Sunday, August 21, 2011

Weak polygyny and Formula One

Weak asymmetries are responsible for just about everything we experience.

Most of the universe we observe, all the galaxies and the stars and the planets, is composed of matter rather than anti-matter, yet the universe should have started with equal amounts of the two. If all the processes in particle physics were exactly symmetric, then most of the matter and anti-matter should have mutually annihilated, yielding a universe containing almost nothing but photon radiation.

What we actually observe is approximately two billion photons for every proton or neutron of matter, and in effect, this figure expresses the exact asymmetry between matter and anti-matter. It's thought that as a result of a small asymmetry in certain high-energy processes, the early universe developed slightly more quarks than anti-quarks. To be more precise, there were a billion-and-one quarks for every billion anti-quarks.
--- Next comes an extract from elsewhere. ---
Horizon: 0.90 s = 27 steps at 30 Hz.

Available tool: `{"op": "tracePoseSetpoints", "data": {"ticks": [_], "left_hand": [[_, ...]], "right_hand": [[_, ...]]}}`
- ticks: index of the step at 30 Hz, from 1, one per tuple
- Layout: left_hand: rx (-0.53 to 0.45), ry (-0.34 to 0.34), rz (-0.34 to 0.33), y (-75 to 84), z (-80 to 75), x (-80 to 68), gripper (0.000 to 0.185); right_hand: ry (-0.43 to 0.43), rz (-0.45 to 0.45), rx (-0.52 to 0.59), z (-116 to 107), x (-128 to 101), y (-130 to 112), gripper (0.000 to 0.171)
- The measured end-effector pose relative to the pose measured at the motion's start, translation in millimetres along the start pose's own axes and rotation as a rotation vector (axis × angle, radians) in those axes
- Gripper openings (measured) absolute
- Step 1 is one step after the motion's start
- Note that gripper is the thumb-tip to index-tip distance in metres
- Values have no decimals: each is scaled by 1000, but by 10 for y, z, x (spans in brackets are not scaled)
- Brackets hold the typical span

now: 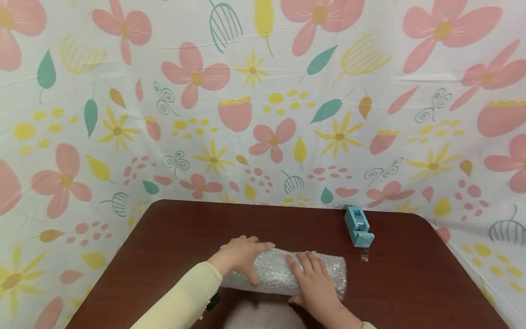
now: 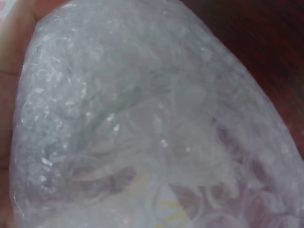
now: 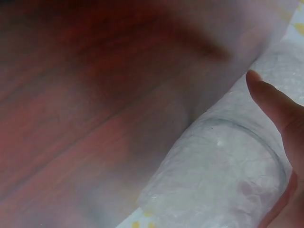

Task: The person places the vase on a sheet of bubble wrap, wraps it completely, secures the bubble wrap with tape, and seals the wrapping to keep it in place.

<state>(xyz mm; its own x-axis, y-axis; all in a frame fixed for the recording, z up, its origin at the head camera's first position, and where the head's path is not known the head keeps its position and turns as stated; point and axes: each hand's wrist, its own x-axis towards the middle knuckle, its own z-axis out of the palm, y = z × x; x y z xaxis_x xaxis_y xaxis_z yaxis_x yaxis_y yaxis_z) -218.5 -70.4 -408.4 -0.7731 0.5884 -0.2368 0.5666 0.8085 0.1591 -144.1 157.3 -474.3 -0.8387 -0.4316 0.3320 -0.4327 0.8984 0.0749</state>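
Note:
A roll of bubble wrap (image 1: 274,274) lies crosswise on the dark red-brown table (image 1: 172,237), near its front edge. My left hand (image 1: 246,260) is curled over the roll's left part, with the thumb on the near side. My right hand (image 1: 310,279) lies over the right part, fingers across the top and thumb low on the near side. The left wrist view is filled by the bubble wrap (image 2: 152,118), with something pale and yellow dimly seen through it. In the right wrist view the roll's end (image 3: 223,175) shows a clear round rim inside, with a fingertip (image 3: 270,99) above it.
A light blue tape dispenser (image 1: 359,227) stands at the back right of the table, with a small clear strip of tape (image 1: 364,257) lying just in front of it. Flowered cloth (image 1: 263,114) hangs behind and to both sides of the table.

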Motion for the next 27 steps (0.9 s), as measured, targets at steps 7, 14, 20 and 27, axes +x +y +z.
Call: {"op": "tracePoseSetpoints", "data": {"ticks": [7, 14, 20, 27], "left_hand": [[-40, -41, -6, -57, -6, 128, 104], [-104, -46, -6, -110, -20, 147, 103], [-147, -73, -35, -131, -90, 185, 101], [-110, -89, -96, -109, -128, 233, 106]], "right_hand": [[32, 26, -8, 47, 70, 26, 101], [25, 41, 73, 49, 132, 29, 94], [8, 39, 140, 25, 212, 84, 87], [-29, 22, 181, 2, 264, 162, 87]]}}
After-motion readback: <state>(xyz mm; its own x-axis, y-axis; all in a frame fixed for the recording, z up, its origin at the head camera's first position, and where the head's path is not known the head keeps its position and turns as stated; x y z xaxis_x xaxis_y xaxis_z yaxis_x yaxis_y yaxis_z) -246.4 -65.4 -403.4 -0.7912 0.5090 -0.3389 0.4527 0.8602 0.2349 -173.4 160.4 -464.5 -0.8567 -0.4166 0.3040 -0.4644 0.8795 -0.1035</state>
Two photons were produced for each annihilation event between a quark and an anti-quark, and the remaining quarks were bound into protons and neutrons, hence the current universe possesses approximately two billion photons for every proton or neutron of matter.

So the weak asymmetry between quarks and anti-quarks is necessary to explain the existence of all the stars and planets. But what about human culture and civilization, all its cities and technologies and literature? How do these emerge from evolutionary biology?

One suggestion is that the weak polygyny of human society is a necessary condition. Polygyny is a sexual asymmetry in which some of the males in a species possess stable reproductive relationships with multiple females in so-called harems, leaving the remaining males as bachelors. This leads to varying forms of intense competition between the males, which often manifests itself in sexual dimorphism, the existence of different male/female sizes or capacities.

Human polygyny is less than that of gorillas, where there is correspondingly a large difference between the size of the males and females, but greater than that of gibbons, who are monogamous, and where the males and females are duly of comparable size.

The evidence for human polygyny is rather strong. G.P.Murdock's Ethnographic Atlas, for example, lists 849 human societies, and finds that 83% are polygynous. And as Richard Dawkins points out in The Ancestor's Tale, research conducted by Laura Betzig indicates that "overtly monogamous societies like ancient Rome and medieval Europe were really polygynous under the surface. A rich nobleman, or Lord of the Manor, may have had only one legal wife but he had a de facto harem of female slaves, or housemaids and tenants' wives and daughters."

This weak polygyny is reflected in human sexual dimorphism, but because humans are an intelligent species, it has a physical and a cultural component. Men are, on average, larger and stronger than women, but men also seek to gain access to harems, not by direct competition, but by seeking power, wealth and status. As a by-product of this, virtually all of human culture, the philosophy, the politics, the science, the technology, the art, the business, and the sport, has been produced by men.

And where else in the world can you find an activity which combines sport, business, politics and technology, in such a tightly integrated package, than Formula One? In essence, then, Formula One is a by-product of the human male desire to gain access to female harems. Small asymmetries matter.


cinndave said...

Clever. But the only example I can think of is that Max Mosley scandal.

Gordon McCabe said...

Polygyny means that the males maintain sexual relationships with multiple females, but not necessarily all in the same place at the same time! Polygyny is not necessarily orgiastic.

My understanding is that many racing drivers, and associated businessmen, have, over the history of the sport, maintained sexual relationships with multiple females.